Could you return the data that follows exactly, minus the images?
+ + + +
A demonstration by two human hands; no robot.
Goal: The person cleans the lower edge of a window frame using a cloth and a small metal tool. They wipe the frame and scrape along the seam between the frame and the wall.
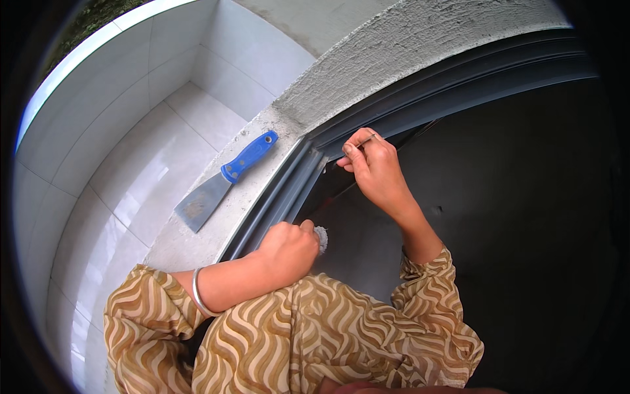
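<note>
My right hand (376, 165) pinches a thin, narrow stick-like tool (368, 140) between thumb and fingers. It hovers by the inside corner of a dark grey metal window or door frame (288, 192), where pale residue (322, 161) shows in the joint. Lower down, my left hand (290, 248) is closed around a whitish fuzzy wad (322, 239), perhaps cloth, most of it hidden in the fist. That hand is beside the frame's near rail, above my patterned clothing. A putty knife (251, 152) with a blue handle and a smudged metal blade lies left of the frame.
The putty knife rests on a rough cement sill (177, 246). Beyond it lie glossy light floor tiles (142, 147) and a low tiled wall (113, 88). Rough plaster (393, 54) borders the upper rail (443, 79). A dark surface (517, 197) fills the right side.
</note>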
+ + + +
**Exercise output:**
A demonstration by two human hands; no robot.
Goal: The person cleans the lower edge of a window frame using a cloth and a small metal tool. They wipe the frame and scrape along the seam between the frame and the wall.
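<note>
My right hand (376, 165) pinches a thin, narrow stick-like tool (368, 140) between thumb and fingers. It hovers by the inside corner of a dark grey metal window or door frame (288, 192), where pale residue (322, 161) shows in the joint. Lower down, my left hand (290, 248) is closed around a whitish fuzzy wad (322, 239), perhaps cloth, most of it hidden in the fist. That hand is beside the frame's near rail, above my patterned clothing. A putty knife (251, 152) with a blue handle and a smudged metal blade lies left of the frame.
The putty knife rests on a rough cement sill (177, 246). Beyond it lie glossy light floor tiles (142, 147) and a low tiled wall (113, 88). Rough plaster (393, 54) borders the upper rail (443, 79). A dark surface (517, 197) fills the right side.
</note>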

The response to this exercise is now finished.